▶ [Information shown]:
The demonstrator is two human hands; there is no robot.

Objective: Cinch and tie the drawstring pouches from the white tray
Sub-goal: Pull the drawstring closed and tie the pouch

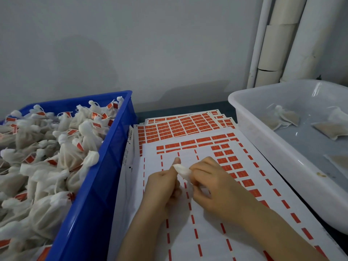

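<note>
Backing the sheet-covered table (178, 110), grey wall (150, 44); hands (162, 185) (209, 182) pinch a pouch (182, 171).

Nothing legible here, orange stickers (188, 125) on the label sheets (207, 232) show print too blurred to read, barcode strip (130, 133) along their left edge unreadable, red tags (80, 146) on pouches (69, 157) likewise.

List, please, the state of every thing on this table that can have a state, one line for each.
Small white fabric pouch, held between both hands above the label sheets.
Left hand, pinches the pouch.
Right hand, grips the pouch.
Blue plastic crate, heaped with tied red-tagged pouches.
White plastic tray, nearly empty, with a few flat pouches left.
Top sheet of red labels, many labels peeled off.
</note>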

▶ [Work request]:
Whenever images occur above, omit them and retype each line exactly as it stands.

▶ [Response below]:
The demonstrator is two human hands; there is no robot.

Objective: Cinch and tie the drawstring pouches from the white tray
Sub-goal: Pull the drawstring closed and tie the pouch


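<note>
Backing the sheet-covered table (178, 110), grey wall (150, 44); hands (162, 185) (209, 182) pinch a pouch (182, 171).

Nothing legible here, orange stickers (188, 125) on the label sheets (207, 232) show print too blurred to read, barcode strip (130, 133) along their left edge unreadable, red tags (80, 146) on pouches (69, 157) likewise.

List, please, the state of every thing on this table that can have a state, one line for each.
Small white fabric pouch, held between both hands above the label sheets.
Left hand, pinches the pouch.
Right hand, grips the pouch.
Blue plastic crate, heaped with tied red-tagged pouches.
White plastic tray, nearly empty, with a few flat pouches left.
Top sheet of red labels, many labels peeled off.
</note>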

This answer requires no further additions.